Okay, NDR makes sense on its own AND as part of an agentic SOC. So, how should organizations proceed? While the largest enterprises may have the budgets and skills to maintain an independent NDR tool, resource-constrained small enterprises and SMBs may benefit from an agentic SOC ‘platform’ that integrates NDR telemetry with other data sources like EDR, cloud logs, identity logs, and so on. In this way, an integrated platform produces a single source of truth data graph which can be used to create more accurate, consolidated, and customized AI models and agents tailored to each organization’s industry, location, and threat profile.
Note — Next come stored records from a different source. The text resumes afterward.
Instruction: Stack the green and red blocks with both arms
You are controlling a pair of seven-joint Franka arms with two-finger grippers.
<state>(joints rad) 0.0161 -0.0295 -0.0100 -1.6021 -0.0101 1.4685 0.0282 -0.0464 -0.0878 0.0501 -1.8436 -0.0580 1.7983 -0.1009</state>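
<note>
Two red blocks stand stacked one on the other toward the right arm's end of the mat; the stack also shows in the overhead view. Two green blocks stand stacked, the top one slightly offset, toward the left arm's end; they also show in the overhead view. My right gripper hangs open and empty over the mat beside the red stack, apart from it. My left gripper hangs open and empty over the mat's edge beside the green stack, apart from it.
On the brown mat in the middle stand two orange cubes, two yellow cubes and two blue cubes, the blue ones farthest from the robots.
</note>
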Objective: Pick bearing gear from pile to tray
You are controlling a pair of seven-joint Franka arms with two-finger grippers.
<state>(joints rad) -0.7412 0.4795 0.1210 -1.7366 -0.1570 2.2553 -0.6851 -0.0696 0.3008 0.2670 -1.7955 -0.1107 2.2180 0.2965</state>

By doing so, CISOs can reduce TCO, rationalize security operations tools, and get the entire security team “singing from the same hymn book.” In other words, they can eliminate custom integration and coding while the entire security (and perhaps IT) team can share a common security operations interface, while learning and optimizing a single agentic SOC platform.
With all due respect to Rodney Dangerfield, NDR should get lots of respect – especially as organizations migrate from disparate security operations tools to an intelligent agentic SOC. Oh, and did I mention that the network doesn’t lie?